* EXERCISE:
All of the data is to be set down again without alteration.
::::
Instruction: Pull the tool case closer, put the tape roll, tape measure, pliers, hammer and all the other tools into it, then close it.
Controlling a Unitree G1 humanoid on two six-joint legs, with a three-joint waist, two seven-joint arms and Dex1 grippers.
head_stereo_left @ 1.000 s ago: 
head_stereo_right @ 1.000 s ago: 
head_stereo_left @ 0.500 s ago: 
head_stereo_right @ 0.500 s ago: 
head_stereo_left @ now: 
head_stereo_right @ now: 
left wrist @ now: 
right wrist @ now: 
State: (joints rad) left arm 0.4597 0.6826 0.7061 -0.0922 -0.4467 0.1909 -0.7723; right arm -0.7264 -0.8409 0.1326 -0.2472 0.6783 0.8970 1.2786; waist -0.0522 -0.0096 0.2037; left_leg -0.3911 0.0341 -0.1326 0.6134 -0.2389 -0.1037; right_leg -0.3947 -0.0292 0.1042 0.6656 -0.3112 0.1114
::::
* ANSWER SPACE:
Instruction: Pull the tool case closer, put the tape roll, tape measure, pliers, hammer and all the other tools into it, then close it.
Controlling a Unitree G1 humanoid on two six-joint legs, with a three-joint waist, two seven-joint arms and Dex1 grippers.
head_stereo_left @ 1.000 s ago: 
head_stereo_right @ 1.000 s ago: 
head_stereo_left @ 0.500 s ago: 
head_stereo_right @ 0.500 s ago: 
head_stereo_left @ now: 
head_stereo_right @ now: 
left wrist @ now: 
right wrist @ now: 
State: (joints rad) left arm 0.4597 0.6826 0.7061 -0.0922 -0.4467 0.1909 -0.7723; right arm -0.7264 -0.8409 0.1326 -0.2472 0.6783 0.8970 1.2786; waist -0.0522 -0.0096 0.2037; left_leg -0.3911 0.0341 -0.1326 0.6134 -0.2389 -0.1037; right_leg -0.3947 -0.0292 0.1042 0.6656 -0.3112 0.1114

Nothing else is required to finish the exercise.